Google’s Project Manager Ryan Salva Discusses the Evolution of AI in Coding and the Emergence of Agentic Programming
Google’s project manager for developer tools, Ryan Salva, shares insights into the transformative impact of AI tools on coding. With a background at GitHub and Microsoft, Salva now oversees tools such as Gemini CLI and Gemini Code Assist, guiding developers into the realm of agentic programming.
In a recent report released by his team, data was presented on how developers utilize AI tools and the advancements still to be made in this field. In an exclusive interview, Salva discusses the report’s findings and his personal experiences with AI coding tools.
The discussion was edited for brevity and clarity.
Annual developer trend surveys by Google place a significant focus on AI tools, particularly the adoption of agentic programming by developers. One of the intriguing discoveries from the research is the median date when developers began using AI tools – April 2024. This correlates with the release of Claude 3 and Gemini 2.5, marking a pivotal moment in the development of reasoning or thinking models and advancements in tool-calling capabilities.
For coding tasks, external information leveraging is crucial for problem-solving.
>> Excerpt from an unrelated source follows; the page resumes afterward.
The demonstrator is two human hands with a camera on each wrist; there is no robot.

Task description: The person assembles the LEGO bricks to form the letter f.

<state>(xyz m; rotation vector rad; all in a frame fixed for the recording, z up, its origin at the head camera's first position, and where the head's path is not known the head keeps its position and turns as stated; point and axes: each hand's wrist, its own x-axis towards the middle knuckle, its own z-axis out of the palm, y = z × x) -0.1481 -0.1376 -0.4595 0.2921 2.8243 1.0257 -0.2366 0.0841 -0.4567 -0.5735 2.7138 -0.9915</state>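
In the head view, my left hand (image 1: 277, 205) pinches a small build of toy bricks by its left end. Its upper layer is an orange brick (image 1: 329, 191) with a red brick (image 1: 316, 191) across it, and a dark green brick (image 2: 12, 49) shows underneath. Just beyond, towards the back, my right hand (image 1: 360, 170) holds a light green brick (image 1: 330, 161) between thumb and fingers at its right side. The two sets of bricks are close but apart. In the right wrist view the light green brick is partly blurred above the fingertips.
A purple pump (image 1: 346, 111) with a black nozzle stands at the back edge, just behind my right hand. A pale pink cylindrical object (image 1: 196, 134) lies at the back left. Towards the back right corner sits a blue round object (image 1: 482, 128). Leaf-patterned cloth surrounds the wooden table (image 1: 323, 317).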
This may involve grep commands, code compiling, unit testing, and integration testing. Tool-calling is a vital component that enables models to self-correct during the development process.
Salva uses AI coding tools personally, primarily for hobby projects, with command line-based tools like Gemini CLI, Claude Code, and Codex among his choices. He employs a variety of Integrated Development Environments (IDEs) such as Zed, VS code, Cursor, and Windsurf to observe the industry’s evolution.
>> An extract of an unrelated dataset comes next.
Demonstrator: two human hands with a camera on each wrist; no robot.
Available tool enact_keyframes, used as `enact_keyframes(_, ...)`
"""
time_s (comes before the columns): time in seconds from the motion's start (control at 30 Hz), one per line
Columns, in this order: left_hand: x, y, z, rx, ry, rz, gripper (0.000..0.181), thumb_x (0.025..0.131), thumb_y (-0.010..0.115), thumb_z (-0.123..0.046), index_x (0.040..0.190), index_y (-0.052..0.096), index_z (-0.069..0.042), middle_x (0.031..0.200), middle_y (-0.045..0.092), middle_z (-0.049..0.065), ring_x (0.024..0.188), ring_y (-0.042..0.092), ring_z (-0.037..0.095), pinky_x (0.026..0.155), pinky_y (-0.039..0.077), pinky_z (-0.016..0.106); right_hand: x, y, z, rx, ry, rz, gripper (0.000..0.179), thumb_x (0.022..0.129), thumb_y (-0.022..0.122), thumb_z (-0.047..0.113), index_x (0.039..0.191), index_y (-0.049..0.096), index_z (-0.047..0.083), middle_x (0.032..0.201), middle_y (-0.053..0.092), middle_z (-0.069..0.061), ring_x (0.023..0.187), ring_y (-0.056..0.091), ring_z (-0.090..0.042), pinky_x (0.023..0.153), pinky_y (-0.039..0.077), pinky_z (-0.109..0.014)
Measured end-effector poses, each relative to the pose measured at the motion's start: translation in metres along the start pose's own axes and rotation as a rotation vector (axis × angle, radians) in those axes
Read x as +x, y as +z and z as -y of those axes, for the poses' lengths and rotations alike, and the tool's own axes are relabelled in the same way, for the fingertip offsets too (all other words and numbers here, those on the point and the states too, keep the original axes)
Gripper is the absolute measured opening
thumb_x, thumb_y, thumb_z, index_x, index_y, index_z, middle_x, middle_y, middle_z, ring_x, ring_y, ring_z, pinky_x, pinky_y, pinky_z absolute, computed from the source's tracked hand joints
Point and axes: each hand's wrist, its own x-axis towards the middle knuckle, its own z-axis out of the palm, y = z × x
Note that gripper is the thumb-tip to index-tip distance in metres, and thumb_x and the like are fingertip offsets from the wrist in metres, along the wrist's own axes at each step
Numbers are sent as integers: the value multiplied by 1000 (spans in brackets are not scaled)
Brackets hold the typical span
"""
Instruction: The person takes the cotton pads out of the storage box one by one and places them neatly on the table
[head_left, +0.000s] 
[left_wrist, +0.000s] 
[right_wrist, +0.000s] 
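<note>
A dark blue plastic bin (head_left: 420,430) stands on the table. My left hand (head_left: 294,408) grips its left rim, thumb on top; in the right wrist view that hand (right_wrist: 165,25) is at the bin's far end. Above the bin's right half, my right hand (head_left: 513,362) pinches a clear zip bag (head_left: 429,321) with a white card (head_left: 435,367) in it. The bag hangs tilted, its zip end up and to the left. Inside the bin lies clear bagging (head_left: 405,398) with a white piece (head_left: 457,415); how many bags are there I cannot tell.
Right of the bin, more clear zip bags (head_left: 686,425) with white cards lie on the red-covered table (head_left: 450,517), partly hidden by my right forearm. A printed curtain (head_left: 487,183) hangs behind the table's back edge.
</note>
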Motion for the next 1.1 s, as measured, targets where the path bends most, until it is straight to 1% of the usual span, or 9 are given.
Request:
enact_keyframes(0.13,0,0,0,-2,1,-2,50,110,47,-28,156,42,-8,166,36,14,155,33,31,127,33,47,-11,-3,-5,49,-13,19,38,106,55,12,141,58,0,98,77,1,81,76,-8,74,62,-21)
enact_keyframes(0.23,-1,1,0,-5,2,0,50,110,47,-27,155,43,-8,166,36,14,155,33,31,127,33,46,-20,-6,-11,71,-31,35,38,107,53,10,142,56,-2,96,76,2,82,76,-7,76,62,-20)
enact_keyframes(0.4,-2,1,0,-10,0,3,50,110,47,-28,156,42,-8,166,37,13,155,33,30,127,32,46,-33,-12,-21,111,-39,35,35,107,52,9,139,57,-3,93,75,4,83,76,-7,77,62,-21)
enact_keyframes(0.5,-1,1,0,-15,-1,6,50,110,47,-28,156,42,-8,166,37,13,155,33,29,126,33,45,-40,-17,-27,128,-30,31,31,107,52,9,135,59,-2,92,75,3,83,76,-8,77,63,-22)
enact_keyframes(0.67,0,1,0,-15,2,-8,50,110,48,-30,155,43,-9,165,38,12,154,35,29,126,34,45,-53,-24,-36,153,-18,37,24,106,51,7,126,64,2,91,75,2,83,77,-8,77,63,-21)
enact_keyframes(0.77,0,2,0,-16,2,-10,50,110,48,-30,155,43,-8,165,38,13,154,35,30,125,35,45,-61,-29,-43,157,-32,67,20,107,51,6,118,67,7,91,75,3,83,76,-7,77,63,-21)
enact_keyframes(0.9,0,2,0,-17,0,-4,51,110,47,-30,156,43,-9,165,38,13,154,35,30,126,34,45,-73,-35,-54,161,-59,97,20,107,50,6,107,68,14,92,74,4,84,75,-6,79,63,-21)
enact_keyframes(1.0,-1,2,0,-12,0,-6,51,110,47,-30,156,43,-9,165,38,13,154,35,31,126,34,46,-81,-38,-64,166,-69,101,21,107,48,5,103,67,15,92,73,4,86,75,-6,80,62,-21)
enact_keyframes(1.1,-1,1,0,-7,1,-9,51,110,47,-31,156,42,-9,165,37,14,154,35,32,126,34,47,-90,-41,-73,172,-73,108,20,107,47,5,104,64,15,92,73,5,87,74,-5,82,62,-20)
On the professional front, product managers typically work within documents. Salva utilizes AI tools to help draft specifications and requirements documentation. He explains that he uses Gemini CLI to create more detailed requirement documents in Markdown format, which subsequently guide the coding process. The engineering team employs multiple layers of rules and Markdown docs, consumed by the model to adhere to the team’s workflow practices.
As Gemini CLI troubleshoots issues, it updates Salva’s requirements documentation detailing each step taken towards resolution. Each update creates a new commit and pull request within the repository, ensuring flexibility in reverting changes if needed. Approximately 70-80% of his work involves crafting requirements using natural language with Gemini CLI, allowing the tool to write most of the code, which he then reviews and edits using various IDEs primarily for reading purposes.
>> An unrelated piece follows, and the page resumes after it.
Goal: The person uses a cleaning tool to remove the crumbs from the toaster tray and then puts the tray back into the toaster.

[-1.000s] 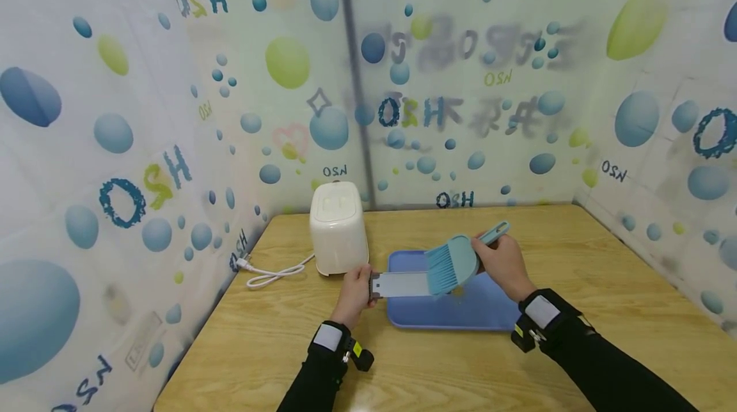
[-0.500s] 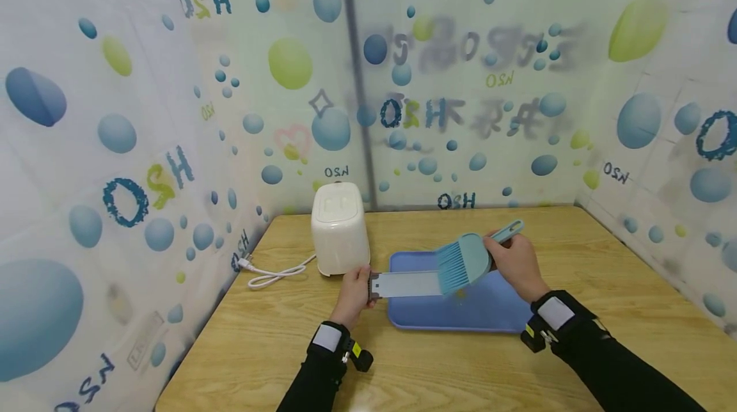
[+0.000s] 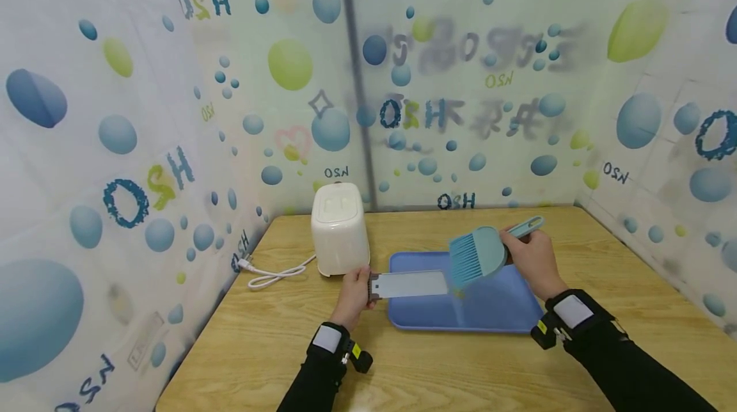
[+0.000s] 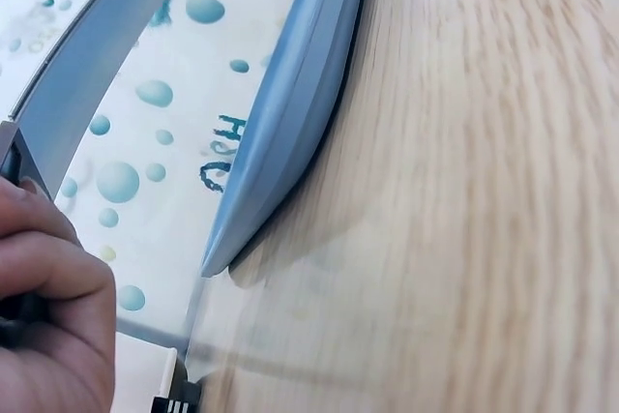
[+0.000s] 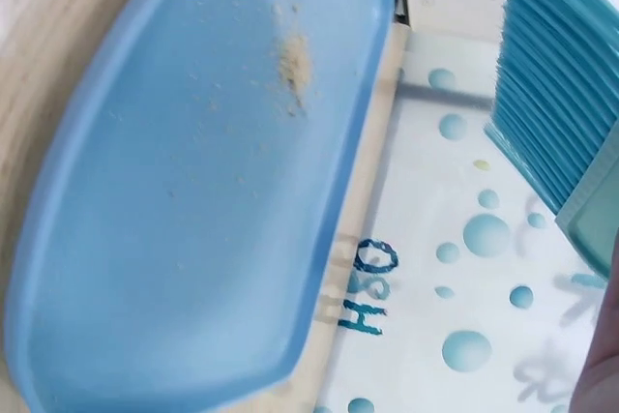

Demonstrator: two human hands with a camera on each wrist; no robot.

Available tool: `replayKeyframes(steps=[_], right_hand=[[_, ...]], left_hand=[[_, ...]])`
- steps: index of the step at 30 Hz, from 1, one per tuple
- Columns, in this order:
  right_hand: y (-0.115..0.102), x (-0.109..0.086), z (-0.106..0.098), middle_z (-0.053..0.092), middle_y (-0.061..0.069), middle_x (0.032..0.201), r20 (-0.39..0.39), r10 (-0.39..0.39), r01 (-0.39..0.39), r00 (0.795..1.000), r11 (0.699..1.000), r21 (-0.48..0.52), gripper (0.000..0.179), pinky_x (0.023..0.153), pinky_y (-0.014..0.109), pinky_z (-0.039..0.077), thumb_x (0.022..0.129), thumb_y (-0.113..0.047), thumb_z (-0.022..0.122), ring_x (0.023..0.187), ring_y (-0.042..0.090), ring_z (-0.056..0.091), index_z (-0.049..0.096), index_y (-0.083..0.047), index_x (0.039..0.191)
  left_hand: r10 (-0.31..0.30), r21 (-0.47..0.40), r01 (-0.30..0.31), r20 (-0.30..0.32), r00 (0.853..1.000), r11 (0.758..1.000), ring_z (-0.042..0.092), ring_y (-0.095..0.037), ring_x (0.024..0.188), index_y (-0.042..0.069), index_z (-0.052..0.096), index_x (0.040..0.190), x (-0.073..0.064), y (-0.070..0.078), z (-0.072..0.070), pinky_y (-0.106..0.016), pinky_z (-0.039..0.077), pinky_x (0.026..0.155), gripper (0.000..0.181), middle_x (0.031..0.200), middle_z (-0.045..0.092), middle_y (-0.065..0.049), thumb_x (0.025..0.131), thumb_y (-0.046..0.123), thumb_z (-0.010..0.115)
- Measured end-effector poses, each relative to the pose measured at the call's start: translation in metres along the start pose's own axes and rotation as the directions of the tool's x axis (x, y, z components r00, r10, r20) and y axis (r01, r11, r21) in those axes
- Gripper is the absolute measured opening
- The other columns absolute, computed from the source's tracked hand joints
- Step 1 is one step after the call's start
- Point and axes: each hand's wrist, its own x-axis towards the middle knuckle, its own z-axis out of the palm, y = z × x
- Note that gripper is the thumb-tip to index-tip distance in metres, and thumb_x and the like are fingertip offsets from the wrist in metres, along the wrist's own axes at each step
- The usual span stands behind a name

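My left hand [image 3: 352, 297] grips the grey end of a flat metal crumb tray [image 3: 410, 284], held level above a blue tray [image 3: 495, 309]. In the left wrist view the curled fingers [image 4: 58, 278] hold that end, and the strip bends slightly. With my right hand [image 3: 535, 263] I hold a light blue silicone brush [image 3: 486, 251] by its handle. Its bristles hang just past the free end of the crumb tray. Whether they touch it is hard to tell. A small heap of tan crumbs [image 5: 294, 67] lies in the blue tray, with specks scattered around.
Behind my left hand stands a white toaster [image 3: 340, 233] on the wooden table [image 3: 426, 367]. Its white cord [image 3: 270, 276] lies looped to the left. A curtain [image 3: 460, 79] printed with bubbles surrounds the table on the back and sides.
The brush has slid rightward along the crumb tray and off its free end, rising slightly with my right hand. My left hand and the crumb tray have stayed nearly still.
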Motion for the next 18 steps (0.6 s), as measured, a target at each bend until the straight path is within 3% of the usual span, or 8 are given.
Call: replayKeyframes(steps=[9, 18], right_hand=[[0.001, 0.009, -0.035, 0.064, -0.011, 0.082, -0.053, 0.010, -0.009, 0.999, 1.000, 0.015, 0.045, 0.061, 0.022, 0.058, 0.105, -0.030, 0.056, 0.066, 0.002, 0.066, 0.056, 0.011, 0.125], [0.000, 0.018, -0.066, 0.062, -0.015, 0.086, -0.078, -0.057, 0.057, 0.995, 0.998, -0.001, 0.033, 0.060, 0.022, 0.058, 0.105, -0.026, 0.057, 0.069, -0.001, 0.066, 0.056, 0.003, 0.121]], left_hand=[[0.004, 0.000, -0.004, -0.019, 1.000, 1.000, 0.049, -0.008, 0.047, -0.007, 0.059, 0.117, -0.001, -0.003, -0.001, -0.019, 0.043, 0.042, 0.037, 0.077, 0.059, -0.008, 0.113, 0.022, 0.036], [0.014, -0.033, -0.015, -0.007, 1.000, 0.999, 0.050, -0.008, 0.048, -0.010, 0.057, 0.120, -0.001, 0.001, -0.003, -0.018, 0.044, 0.043, 0.039, 0.075, 0.059, -0.006, 0.113, 0.022, 0.035]])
The question arises as to whether there is a future for raw computer code or if everything will transition into terminal windows. Salva reflects that, over three decades, Integrated Development Environments (IDEs) have been the hub of software development. However, he predicts that as AI tools advance, developers will spend more time focusing on requirements and less time in IDEs. This change may occur gradually over an extended period.
The evolution of software development might lead to questions about its impact on developers’ roles. Salva believes that the job profile of a developer will shift towards that of an architect, focusing on breaking down complex problems into manageable tasks and considering the bigger picture rather than intermediate machine code.